Pakistan has done remarkably well in the past few years in its fight against terrorism, the report says, as a result of which violence-related fatalities decreased across the country by 66% between 2014 and 2016.
The Pakistani military's new Operation Radd-ul-Fasaad, launched in February, is also containing militancy and strengthening the gains of the previous operation, Shah said.
Targeted security operations throughout the country and the tightening of security at the border with Afghanistan, including construction of fences in porous areas, have also discouraged militancy, he said.
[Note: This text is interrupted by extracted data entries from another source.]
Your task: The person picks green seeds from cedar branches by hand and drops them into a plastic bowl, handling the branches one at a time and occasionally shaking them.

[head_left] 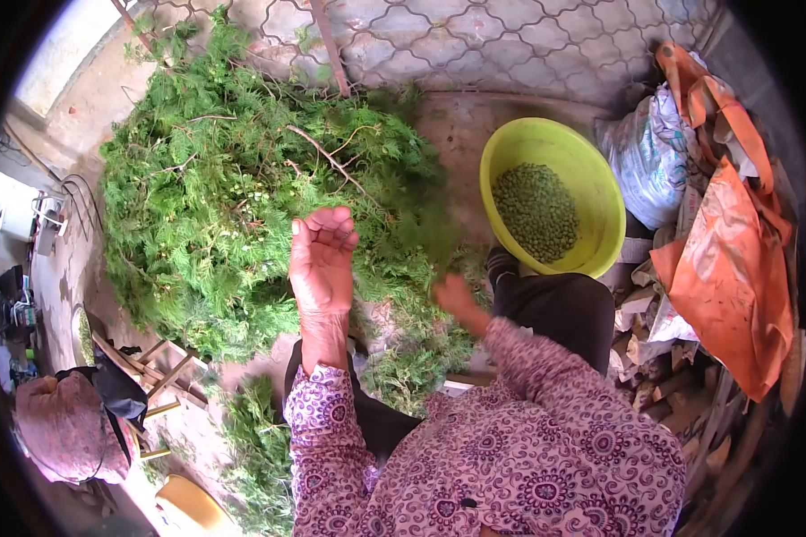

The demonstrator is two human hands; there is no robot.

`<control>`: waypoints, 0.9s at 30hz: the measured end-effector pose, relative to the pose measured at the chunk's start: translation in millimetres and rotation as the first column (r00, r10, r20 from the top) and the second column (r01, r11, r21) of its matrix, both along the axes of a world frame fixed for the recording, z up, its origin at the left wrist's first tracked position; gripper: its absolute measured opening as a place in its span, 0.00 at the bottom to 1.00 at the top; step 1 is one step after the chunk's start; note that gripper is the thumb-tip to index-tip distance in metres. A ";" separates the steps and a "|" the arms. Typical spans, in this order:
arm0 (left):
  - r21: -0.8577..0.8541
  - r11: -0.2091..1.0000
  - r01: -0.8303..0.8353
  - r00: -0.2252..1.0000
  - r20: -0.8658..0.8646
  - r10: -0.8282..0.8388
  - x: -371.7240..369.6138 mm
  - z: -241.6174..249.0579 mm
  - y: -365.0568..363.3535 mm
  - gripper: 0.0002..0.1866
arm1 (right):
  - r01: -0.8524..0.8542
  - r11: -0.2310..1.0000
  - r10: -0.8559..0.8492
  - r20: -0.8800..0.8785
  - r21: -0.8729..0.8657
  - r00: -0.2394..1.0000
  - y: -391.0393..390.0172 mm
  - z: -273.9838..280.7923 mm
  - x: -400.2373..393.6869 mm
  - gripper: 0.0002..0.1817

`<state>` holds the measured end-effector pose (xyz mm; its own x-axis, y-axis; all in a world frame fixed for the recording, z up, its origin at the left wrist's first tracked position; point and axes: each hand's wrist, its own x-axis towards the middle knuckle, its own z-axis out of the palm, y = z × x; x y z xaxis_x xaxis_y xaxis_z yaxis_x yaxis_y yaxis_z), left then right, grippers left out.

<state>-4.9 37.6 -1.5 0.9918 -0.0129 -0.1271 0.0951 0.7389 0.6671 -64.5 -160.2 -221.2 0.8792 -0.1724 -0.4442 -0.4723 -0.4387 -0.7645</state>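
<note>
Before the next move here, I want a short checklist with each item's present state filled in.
1. Left hand clear of the basin: ok, raised apart from it, palm showing.
2. Nothing hidden under the left hand's curled fingers: cannot tell.
3. Right hand grip: cannot tell, motion blur covers it.
4. Basin's opening uncovered: ok, nothing lies across it.
5. Room left in the basin: ok, the small green pieces sit below the rim.
6. Greenery all in the main heap: not ok, a smaller patch lies apart.
</note>
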 end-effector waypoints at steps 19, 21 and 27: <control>-0.069 0.998 -0.001 0.999 -0.035 -0.002 -12.4 6.7 12.9 0.23 | -0.453 0.873 0.454 -0.038 -0.183 0.890 -13.7 -45.3 28.0 0.18; -0.076 0.997 0.004 1.000 -0.020 -0.005 -11.4 8.0 15.8 0.23 | -0.468 0.880 0.466 -0.050 -0.078 0.883 -17.6 -61.2 26.7 0.18; -0.115 0.993 0.009 1.000 -0.007 -0.010 -12.5 12.5 19.1 0.24 | -0.301 0.926 0.232 -0.287 -0.227 0.929 -38.4 -76.0 26.3 0.24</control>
<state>-17.4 56.7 11.0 0.9905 -0.0370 -0.1321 0.1072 0.8094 0.5774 -38.2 -198.6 -297.2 0.7745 -0.0874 -0.6265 -0.4695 -0.7432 -0.4767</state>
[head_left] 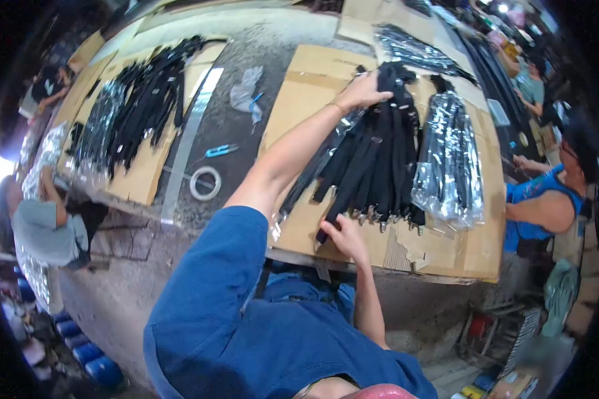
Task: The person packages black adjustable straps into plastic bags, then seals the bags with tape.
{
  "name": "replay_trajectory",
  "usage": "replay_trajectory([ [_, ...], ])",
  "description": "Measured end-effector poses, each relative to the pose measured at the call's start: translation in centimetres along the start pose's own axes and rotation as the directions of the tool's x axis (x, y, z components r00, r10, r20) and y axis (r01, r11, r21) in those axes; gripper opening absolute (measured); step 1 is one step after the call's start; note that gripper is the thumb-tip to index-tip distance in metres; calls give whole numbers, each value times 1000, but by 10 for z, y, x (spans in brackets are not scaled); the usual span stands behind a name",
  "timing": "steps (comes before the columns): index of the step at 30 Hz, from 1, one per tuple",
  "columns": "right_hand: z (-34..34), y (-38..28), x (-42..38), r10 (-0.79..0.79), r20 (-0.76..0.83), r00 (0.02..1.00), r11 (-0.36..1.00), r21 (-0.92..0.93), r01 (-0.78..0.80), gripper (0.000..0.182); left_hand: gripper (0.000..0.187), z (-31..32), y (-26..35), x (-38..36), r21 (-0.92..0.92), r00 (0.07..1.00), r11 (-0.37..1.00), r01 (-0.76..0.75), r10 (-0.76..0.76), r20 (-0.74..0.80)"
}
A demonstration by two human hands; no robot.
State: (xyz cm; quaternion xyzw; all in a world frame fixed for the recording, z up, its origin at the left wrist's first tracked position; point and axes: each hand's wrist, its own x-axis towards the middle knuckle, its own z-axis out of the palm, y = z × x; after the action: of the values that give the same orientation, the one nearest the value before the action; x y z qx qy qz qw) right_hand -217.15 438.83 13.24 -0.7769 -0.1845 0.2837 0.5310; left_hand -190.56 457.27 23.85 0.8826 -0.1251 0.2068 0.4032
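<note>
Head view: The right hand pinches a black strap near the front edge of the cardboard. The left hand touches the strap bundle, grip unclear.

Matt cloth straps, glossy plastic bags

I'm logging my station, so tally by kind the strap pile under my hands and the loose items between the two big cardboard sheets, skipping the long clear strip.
Black strap pile (overlapping straps, uncountable singly): 1
Tape roll: 1
Blue snips: 1
Crumpled grey item, glove or cloth unclear: 1
Slim blue item, type unclear: 1
Total: 5
</note>
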Motion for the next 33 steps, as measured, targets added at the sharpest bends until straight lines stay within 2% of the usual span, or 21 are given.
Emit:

The "Islamic State of Iraq and Syria" (ISIS) is now using collaborators in Pakistan such as Lashkar-e-Jhangvi (LeJ), a Punjab-based militant group, to carry out its agenda of spilling the blood of Pakistanis, said Shah.
"Military operations and tight security measures have thwarted ISIS's attempts to penetrate into Pakistan from Afghanistan," he said.
"The decline in suicide attacks is the outcome of the overall improvement in security in recent years," said Abdullah Khan, managing director of the Islamabad-based think tank Pakistan Institute for Conflict and Security Studies (PICSS).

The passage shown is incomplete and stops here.